ABOUT THIS EXERCISE:
Would you please repeat, word for word, only the lines from the one holding "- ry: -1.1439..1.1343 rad" through the one holding "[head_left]" in the material below, without the pictures?

DATASET RECORDS:

Segment Open

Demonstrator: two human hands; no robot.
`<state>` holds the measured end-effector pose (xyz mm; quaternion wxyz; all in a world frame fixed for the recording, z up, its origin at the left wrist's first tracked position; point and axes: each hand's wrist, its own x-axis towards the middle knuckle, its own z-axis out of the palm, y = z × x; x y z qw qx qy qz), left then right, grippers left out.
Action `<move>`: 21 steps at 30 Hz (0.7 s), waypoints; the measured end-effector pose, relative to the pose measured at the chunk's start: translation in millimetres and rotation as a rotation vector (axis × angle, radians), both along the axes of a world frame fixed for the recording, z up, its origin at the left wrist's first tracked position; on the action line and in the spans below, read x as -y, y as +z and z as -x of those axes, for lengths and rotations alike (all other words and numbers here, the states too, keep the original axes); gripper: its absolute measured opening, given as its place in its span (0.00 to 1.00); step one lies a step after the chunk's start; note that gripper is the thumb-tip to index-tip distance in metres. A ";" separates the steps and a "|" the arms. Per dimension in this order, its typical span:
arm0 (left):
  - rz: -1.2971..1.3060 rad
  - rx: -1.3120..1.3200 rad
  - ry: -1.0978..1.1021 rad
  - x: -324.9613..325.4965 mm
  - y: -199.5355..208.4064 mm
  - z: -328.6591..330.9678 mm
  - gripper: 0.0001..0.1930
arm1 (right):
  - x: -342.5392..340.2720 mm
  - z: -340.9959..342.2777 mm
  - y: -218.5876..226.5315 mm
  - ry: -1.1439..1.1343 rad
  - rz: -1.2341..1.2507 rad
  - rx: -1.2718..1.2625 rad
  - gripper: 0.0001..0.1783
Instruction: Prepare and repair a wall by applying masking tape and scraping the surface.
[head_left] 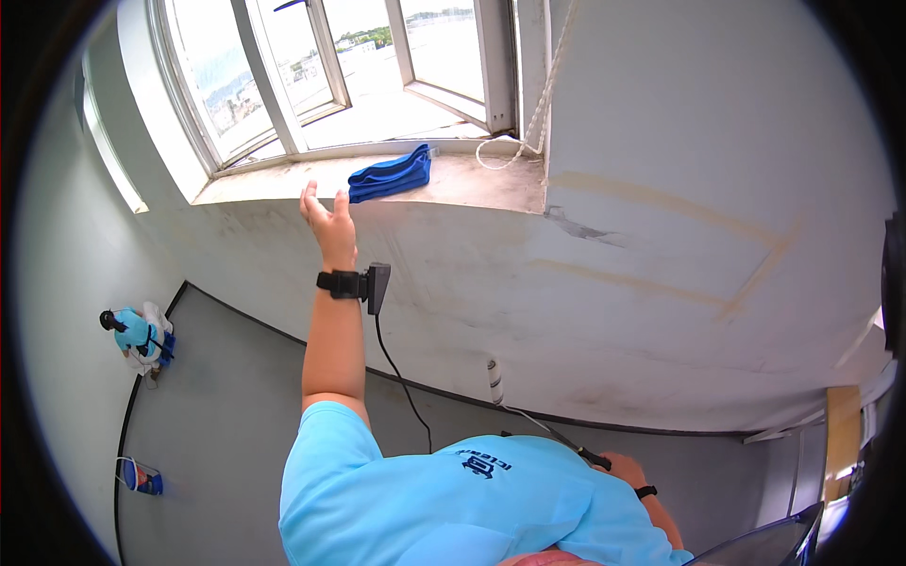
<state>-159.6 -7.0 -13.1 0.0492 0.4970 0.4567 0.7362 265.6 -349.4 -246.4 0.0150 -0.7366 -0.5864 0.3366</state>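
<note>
My left hand is raised toward the window sill, its fingers apart and nothing in them. Just beside its fingertips, a folded blue cloth lies on the sill; whether they touch is hard to tell. Low on the right, my right hand is closed around the black handle of a paint roller. The roller's pale sleeve points up, close to the bottom of the wall, and its thin metal rod runs down to the grip.
Above the sill stand open window casements, with a white cord hanging at their right. The white wall has smudges and yellowish strips. A person crouches at far left, near a blue bucket. A black cable hangs from my left wrist.
</note>
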 end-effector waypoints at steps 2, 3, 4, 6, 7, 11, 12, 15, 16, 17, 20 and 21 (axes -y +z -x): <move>-0.016 -0.107 0.060 22.3 -24.8 0.7 0.24 | 3.5 -6.6 1.7 -0.001 -0.002 -0.035 0.23; 0.028 -0.130 0.046 37.3 -42.6 -4.2 0.23 | 4.3 -10.5 3.0 0.004 0.003 -0.030 0.23; 0.068 -0.155 0.033 57.8 -59.2 -12.8 0.23 | 4.2 -14.7 4.6 0.016 -0.025 -0.080 0.24; 0.186 -0.336 -0.016 92.9 -109.7 -25.6 0.22 | -2.0 -20.6 7.1 0.027 -0.056 -0.128 0.24; 0.225 -0.457 0.004 117.0 -131.0 -39.8 0.21 | -4.2 -23.2 8.4 0.048 -0.081 -0.166 0.24; 0.480 -0.622 -0.355 220.9 -198.2 -73.7 0.12 | -22.6 -30.7 13.3 0.150 -0.185 -0.339 0.25; 0.572 -0.581 -0.492 243.3 -205.9 -82.2 0.11 | -28.2 -31.7 13.9 0.161 -0.181 -0.340 0.25; 0.651 -0.632 -0.627 281.9 -223.8 -107.7 0.13 | -38.4 -33.6 26.2 0.191 -0.148 -0.661 0.23; 0.746 -0.520 -0.750 289.6 -224.4 -117.2 0.15 | -40.4 -33.9 30.2 0.197 -0.143 -0.660 0.23; 0.836 -0.403 -0.872 295.8 -224.6 -125.9 0.17 | -41.6 -34.6 33.6 0.190 -0.126 -0.781 0.22; 0.809 -0.501 -0.906 291.0 -214.8 -145.4 0.21 | -44.5 -34.2 52.2 0.221 -0.126 -0.949 0.20; 0.809 -0.499 -0.899 286.1 -210.0 -151.1 0.21 | -44.6 -34.3 57.2 0.225 -0.091 -1.023 0.19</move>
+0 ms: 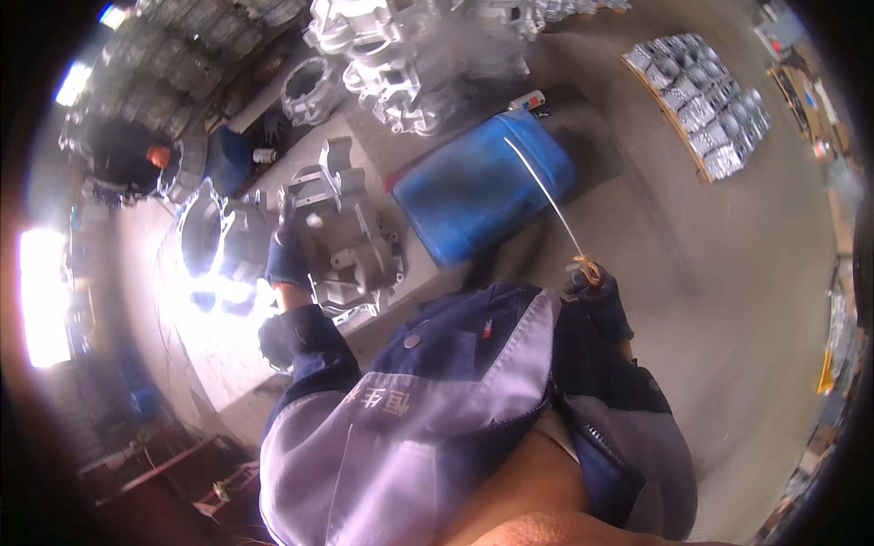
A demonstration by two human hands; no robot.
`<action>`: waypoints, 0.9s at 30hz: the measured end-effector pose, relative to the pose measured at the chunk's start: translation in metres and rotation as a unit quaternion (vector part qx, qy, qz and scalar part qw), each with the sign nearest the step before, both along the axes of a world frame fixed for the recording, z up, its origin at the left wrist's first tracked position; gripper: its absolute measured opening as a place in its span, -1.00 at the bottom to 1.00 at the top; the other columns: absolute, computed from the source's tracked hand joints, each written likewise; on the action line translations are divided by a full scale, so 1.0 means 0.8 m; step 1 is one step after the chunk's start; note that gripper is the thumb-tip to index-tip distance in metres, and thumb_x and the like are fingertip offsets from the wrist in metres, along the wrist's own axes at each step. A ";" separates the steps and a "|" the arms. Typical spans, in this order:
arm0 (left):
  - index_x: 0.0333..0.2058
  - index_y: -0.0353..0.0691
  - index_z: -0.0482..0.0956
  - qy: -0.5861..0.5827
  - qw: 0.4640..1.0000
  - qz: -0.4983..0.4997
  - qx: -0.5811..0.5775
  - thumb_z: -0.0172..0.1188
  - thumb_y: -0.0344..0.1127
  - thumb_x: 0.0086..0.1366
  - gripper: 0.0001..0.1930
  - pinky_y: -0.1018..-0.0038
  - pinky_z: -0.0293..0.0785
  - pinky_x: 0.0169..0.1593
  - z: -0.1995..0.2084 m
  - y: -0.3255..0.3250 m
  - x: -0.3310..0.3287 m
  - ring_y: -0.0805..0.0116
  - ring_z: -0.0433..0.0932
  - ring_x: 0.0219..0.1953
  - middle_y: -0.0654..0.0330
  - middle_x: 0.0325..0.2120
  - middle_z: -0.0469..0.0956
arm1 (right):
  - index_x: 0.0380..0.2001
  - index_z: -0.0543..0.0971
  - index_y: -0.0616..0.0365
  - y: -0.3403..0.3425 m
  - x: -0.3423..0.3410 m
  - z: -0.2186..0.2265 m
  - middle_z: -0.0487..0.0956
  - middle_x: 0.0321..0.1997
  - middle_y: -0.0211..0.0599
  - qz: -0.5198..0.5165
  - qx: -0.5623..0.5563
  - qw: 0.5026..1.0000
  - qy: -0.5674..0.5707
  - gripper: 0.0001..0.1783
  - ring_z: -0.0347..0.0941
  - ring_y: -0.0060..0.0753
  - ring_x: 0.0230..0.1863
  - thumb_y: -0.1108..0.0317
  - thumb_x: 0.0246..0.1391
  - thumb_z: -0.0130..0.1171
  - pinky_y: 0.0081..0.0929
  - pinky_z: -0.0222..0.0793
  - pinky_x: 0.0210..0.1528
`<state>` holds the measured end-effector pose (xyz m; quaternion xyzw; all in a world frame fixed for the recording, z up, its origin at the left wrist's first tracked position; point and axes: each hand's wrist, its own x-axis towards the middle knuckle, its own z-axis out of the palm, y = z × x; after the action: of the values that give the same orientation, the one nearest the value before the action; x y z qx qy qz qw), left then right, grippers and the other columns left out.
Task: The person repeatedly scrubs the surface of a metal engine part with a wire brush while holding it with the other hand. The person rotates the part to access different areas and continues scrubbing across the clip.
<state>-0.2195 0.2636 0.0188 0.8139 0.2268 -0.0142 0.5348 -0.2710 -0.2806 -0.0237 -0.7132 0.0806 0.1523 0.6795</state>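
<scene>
**Left of the blue drum (482, 187): hand on a casting, rod held out opposite**

Just left of the drum, lying on the table (417, 264), uneven face up: the casting (350, 246). On its edge away from the drum, resting the gloved left hand (288, 250); cannot tell whether gripping the rim or merely touching, nor how wide with the fingers.

At the drum's near right, holding an orange handle (591, 270) in the gloved right hand (596, 296), fingers wrapped closed around it. From there, pointing a thin rod (551, 198) slantwise across the drum; cannot tell whether touching it.

Could snag the rod on the drum if swung low toward the casting, and so bend it or twist it in the grip. Might jab the left hand by bringing the tip in with fingers on the rim. Could misjudge edges farther left of the drum, given the glare on a second casting (244, 232). Might strike the stacked castings (387, 68) beyond the drum with too wide a sweep.
</scene>
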 end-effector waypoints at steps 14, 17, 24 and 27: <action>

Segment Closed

THE ANSWER:
  - ry: -1.1439..1.1343 rad
  - rz: -1.2341..1.2507 rad
  - rx: -1.2718..1.2625 rad
  - gripper: 0.0001..0.1783
Instruction: Prepare and repair a wall by applying masking tape and scraping the surface.
[head_left] 

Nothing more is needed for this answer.